Before we move on to the actual training proper, we will be defining the hyperparameter space for each of the machine learning algorithms.

Let us start with the hyperparameter space of the [`Logistic Regression`](https://scikit-learn.org/stable/modules/generated/sklearn.linear_model.LogisticRegression.html) models. For this, we will be tuning the **C** (inverse of regularization strength) and the **max_iter** (the maximum numbers of iterations allowed for solvers to converge).

In [None]:
lr_hp_space = [{
    'C' : [0.01, 0.1, 1, 10],
    'max_iter' : [50, 100, 300, 600, 900, 1100] 
}]

Next, for the [`Multinomial Naive Bayes`](https://scikit-learn.org/stable/modules/generated/sklearn.naive_bayes.MultinomialNB.html), we will be tuning the value for **alpha** (Additive (Laplace/Lidstone) smoothing parameter) and the **fit_prior** (if the model will learn the prior probabilities of the classes).

In [None]:
mnb_hp_space = [{
    'alpha' : [0.0001, 0.001, 0.1, 1, 10, 100, 1000],
    'fit_prior' : [True, False]
}]

Last, for the [`Random Forest Classifiers`](https://scikit-learn.org/stable/modules/generated/sklearn.ensemble.RandomForestClassifier.html), there will be three hyperparameters that we want to tune: (1) **n_estimators** (the number of trees), (2) **max_depth** (the maximum depth allowed for the tree), and (3) **max_leaf_nodes** (the maximum number of leaf nodes allowed). 

In [None]:
rf_hp_space = [{
    'n_estimators' : [50, 100, 150],
    'max_depth' : [None, 50, 100, 150],
    'max_leaf_nodes' : [None, 50, 100]
}]

## Logistic Regression (TF-IDF Vectorizer)
For our first model, we will be training and tuning a [`Logistic Regression`](https://scikit-learn.org/stable/modules/generated/sklearn.linear_model.LogisticRegression.html) using inputs created using [`TF-IDF Vectorizer`](https://scikit-learn.org/stable/modules/generated/sklearn.feature_extraction.text.TfidfVectorizer.html)

### Model Training 
As a starting point, let us first define an instance of [`Logistic Regression`](https://scikit-learn.org/stable/modules/generated/sklearn.linear_model.LogisticRegression.html). The **n_jobs = -1** just means that all processors can be used for its training.

In [None]:
log_reg = LogisticRegression(n_jobs = -1)

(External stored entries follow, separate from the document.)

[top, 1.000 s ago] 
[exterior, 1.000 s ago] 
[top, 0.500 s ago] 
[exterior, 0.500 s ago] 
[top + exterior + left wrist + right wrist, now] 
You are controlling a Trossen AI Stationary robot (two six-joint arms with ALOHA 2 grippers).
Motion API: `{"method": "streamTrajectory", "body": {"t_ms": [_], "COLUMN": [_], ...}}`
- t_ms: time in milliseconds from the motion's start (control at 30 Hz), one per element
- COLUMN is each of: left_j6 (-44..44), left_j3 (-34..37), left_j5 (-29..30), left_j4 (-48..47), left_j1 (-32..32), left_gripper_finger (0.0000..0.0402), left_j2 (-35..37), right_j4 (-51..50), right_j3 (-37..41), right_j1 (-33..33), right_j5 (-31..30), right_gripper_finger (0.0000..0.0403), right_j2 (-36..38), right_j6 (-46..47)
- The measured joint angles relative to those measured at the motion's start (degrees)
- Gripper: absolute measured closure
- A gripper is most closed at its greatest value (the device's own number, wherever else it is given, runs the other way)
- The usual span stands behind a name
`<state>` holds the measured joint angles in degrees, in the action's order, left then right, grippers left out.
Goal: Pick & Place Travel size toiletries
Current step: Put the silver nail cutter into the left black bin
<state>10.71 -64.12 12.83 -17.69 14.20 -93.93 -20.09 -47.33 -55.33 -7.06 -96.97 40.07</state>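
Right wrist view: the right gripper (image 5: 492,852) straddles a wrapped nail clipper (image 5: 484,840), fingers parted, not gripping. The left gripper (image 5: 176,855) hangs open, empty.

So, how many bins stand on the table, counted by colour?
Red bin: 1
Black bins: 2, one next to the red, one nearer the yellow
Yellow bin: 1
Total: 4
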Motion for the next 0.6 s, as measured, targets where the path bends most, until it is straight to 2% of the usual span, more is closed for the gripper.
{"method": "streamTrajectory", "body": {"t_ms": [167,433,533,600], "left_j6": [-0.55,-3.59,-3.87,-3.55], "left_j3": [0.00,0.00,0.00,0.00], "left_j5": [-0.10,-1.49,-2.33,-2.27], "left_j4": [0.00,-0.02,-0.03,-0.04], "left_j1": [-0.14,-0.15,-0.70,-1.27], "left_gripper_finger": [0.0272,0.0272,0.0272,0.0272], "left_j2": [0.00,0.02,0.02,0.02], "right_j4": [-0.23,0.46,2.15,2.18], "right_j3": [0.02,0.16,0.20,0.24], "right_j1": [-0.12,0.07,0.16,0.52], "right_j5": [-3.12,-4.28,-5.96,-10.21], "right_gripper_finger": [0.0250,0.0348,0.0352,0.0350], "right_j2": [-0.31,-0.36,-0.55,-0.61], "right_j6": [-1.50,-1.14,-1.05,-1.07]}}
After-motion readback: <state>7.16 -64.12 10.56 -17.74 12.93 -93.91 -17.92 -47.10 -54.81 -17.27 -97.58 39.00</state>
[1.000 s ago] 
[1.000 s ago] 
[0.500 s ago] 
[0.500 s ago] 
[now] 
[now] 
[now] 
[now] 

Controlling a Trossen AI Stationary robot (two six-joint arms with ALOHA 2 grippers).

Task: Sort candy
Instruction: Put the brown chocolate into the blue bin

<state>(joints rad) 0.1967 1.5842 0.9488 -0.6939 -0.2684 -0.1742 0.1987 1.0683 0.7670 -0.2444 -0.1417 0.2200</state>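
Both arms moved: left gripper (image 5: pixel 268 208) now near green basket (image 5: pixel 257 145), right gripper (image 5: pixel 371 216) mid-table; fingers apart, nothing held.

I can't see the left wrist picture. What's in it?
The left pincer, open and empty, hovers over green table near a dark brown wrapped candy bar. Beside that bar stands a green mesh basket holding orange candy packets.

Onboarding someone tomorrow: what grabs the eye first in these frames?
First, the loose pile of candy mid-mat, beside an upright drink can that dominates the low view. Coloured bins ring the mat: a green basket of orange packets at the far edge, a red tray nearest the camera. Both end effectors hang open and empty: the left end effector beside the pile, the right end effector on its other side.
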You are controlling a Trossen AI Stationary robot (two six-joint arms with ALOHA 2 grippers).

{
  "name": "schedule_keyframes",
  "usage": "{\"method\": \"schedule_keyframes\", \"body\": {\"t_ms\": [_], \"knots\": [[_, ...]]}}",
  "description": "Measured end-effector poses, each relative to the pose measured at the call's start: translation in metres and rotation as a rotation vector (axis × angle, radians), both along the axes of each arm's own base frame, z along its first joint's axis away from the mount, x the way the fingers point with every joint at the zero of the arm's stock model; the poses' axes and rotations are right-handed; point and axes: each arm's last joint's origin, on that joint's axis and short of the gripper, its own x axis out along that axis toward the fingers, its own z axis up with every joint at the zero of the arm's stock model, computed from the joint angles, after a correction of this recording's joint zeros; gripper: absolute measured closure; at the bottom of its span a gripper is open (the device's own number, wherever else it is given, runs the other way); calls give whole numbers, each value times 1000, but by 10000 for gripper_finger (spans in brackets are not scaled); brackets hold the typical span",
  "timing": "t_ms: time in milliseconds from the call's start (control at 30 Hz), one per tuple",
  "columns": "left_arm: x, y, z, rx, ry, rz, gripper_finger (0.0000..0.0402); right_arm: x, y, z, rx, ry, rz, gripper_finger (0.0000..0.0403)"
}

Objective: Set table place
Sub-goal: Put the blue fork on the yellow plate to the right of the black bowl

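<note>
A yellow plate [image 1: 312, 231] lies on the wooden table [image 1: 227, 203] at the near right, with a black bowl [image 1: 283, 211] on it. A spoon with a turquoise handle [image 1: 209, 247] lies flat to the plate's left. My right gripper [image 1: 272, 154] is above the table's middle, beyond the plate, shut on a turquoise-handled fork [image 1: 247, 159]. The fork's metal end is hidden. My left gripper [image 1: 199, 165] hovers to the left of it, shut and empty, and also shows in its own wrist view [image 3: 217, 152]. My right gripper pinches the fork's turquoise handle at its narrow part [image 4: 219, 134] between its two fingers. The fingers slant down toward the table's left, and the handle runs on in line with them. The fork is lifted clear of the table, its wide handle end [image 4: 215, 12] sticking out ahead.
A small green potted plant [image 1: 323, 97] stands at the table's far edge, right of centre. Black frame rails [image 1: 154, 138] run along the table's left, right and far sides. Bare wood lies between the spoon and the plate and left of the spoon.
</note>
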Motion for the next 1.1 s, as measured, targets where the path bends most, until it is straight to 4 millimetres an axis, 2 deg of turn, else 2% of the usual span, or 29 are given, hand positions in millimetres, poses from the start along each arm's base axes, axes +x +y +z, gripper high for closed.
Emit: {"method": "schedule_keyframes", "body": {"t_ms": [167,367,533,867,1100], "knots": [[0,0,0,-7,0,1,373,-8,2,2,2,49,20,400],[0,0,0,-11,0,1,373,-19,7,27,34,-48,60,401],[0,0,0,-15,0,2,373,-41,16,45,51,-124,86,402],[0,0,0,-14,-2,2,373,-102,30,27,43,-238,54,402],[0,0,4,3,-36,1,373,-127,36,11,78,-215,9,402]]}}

Using this instance, we will now be training the model using the function we previously created.

In [None]:
log_reg_tfidf, lr_test_predictions_tfidf = train_model (log_reg, 
                                                        tfidf_train, y_train, 
                                                        tfidf_test, y_test, 
                                                        'logreg', 'tfidf')

To fully understand how our model fares with the test data, we will be plotting the [`confusion_matrix`](https://scikit-learn.org/stable/modules/generated/sklearn.metrics.confusion_matrix.html) of the test data using the [`ConfusionMatrixDisplay`](https://scikit-learn.org/stable/modules/generated/sklearn.metrics.ConfusionMatrixDisplay.html) function.

In [None]:
ConfusionMatrixDisplay(confusion_matrix(y_test, lr_test_predictions_tfidf)).plot()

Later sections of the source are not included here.